WHAT YOU ARE ASKED TO DO:
The listing below must be copied exactly and in full.

===== PROVIDED MATERIAL =====

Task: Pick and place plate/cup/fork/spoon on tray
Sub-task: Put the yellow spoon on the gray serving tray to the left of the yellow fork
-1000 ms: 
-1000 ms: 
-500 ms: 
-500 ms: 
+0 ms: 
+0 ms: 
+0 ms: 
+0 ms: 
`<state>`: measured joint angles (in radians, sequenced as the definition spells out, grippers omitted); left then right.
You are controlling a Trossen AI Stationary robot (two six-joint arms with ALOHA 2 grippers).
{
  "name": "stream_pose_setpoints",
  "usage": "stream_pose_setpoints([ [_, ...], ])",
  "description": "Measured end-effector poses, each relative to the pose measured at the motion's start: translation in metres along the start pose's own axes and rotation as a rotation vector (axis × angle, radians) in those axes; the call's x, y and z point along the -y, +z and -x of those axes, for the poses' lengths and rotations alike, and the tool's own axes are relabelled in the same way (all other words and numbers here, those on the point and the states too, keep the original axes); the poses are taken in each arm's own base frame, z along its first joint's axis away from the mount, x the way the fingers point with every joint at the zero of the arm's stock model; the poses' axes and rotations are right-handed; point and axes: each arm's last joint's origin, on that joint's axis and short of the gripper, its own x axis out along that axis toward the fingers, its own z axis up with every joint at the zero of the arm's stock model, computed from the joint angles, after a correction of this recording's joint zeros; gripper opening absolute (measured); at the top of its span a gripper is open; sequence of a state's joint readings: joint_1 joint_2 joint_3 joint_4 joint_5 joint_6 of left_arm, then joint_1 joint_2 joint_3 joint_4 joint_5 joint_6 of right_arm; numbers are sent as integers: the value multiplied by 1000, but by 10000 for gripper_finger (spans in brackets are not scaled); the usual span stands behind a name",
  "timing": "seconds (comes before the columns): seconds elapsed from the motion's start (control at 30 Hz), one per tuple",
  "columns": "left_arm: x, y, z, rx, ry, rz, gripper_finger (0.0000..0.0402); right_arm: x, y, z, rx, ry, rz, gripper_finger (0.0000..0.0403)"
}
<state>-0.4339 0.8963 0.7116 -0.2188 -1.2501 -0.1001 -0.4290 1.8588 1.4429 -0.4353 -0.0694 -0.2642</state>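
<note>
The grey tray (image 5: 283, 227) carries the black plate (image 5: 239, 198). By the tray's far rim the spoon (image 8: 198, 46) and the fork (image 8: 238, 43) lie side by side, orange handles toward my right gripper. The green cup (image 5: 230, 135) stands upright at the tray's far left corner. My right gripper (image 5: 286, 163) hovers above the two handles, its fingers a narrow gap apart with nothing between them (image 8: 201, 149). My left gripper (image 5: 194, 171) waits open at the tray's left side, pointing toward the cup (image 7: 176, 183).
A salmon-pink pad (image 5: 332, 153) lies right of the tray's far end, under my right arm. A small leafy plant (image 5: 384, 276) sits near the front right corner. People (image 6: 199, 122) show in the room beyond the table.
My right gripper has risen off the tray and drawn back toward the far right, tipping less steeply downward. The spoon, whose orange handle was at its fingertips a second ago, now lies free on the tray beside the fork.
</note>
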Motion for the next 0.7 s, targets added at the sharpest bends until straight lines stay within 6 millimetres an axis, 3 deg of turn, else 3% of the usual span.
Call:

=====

SOLUTION:
Task: Pick and place plate/cup/fork/spoon on tray
Sub-task: Put the yellow spoon on the gray serving tray to the left of the yellow fork
-1000 ms: 
-1000 ms: 
-500 ms: 
-500 ms: 
+0 ms: 
+0 ms: 
+0 ms: 
+0 ms: 
`<state>`: measured joint angles (in radians, sequenced as the definition spells out, grippers omitted); left then right.
You are controlling a Trossen AI Stationary robot (two six-joint arms with ALOHA 2 grippers).
{
  "name": "stream_pose_setpoints",
  "usage": "stream_pose_setpoints([ [_, ...], ])",
  "description": "Measured end-effector poses, each relative to the pose measured at the motion's start: translation in metres along the start pose's own axes and rotation as a rotation vector (axis × angle, radians) in those axes; the call's x, y and z point along the -y, +z and -x of those axes, for the poses' lengths and rotations alike, and the tool's own axes are relabelled in the same way (all other words and numbers here, those on the point and the states too, keep the original axes); the poses are taken in each arm's own base frame, z along its first joint's axis away from the mount, x the way the fingers point with every joint at the zero of the arm's stock model; the poses' axes and rotations are right-handed; point and axes: each arm's last joint's origin, on that joint's axis and short of the gripper, its own x axis out along that axis toward the fingers, its own z axis up with every joint at the zero of the arm's stock model, computed from the joint angles, after a correction of this recording's joint zeros; gripper opening absolute (measured); at the top of its span a gripper is open; sequence of a state's joint readings: joint_1 joint_2 joint_3 joint_4 joint_5 joint_6 of left_arm, then joint_1 joint_2 joint_3 joint_4 joint_5 joint_6 of right_arm; numbers are sent as integers: the value multiplied by 1000, but by 10000 for gripper_finger (spans in brackets are not scaled); the usual span stands behind a name",
  "timing": "seconds (comes before the columns): seconds elapsed from the motion's start (control at 30 Hz), one per tuple",
  "columns": "left_arm: x, y, z, rx, ry, rz, gripper_finger (0.0000..0.0402); right_arm: x, y, z, rx, ry, rz, gripper_finger (0.0000..0.0403)"
}
<state>-0.4339 0.8963 0.7116 -0.2188 -1.2501 -0.1001 -0.4290 1.8588 1.4429 -0.4353 -0.0694 -0.2642</state>
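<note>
The grey tray (image 5: 283, 227) carries the black plate (image 5: 239, 198). By the tray's far rim the spoon (image 8: 198, 46) and the fork (image 8: 238, 43) lie side by side, orange handles toward my right gripper. The green cup (image 5: 230, 135) stands upright at the tray's far left corner. My right gripper (image 5: 286, 163) hovers above the two handles, its fingers a narrow gap apart with nothing between them (image 8: 201, 149). My left gripper (image 5: 194, 171) waits open at the tray's left side, pointing toward the cup (image 7: 176, 183).
A salmon-pink pad (image 5: 332, 153) lies right of the tray's far end, under my right arm. A small leafy plant (image 5: 384, 276) sits near the front right corner. People (image 6: 199, 122) show in the room beyond the table.
My right gripper has risen off the tray and drawn back toward the far right, tipping less steeply downward. The spoon, whose orange handle was at its fingertips a second ago, now lies free on the tray beside the fork.
</note>
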Motion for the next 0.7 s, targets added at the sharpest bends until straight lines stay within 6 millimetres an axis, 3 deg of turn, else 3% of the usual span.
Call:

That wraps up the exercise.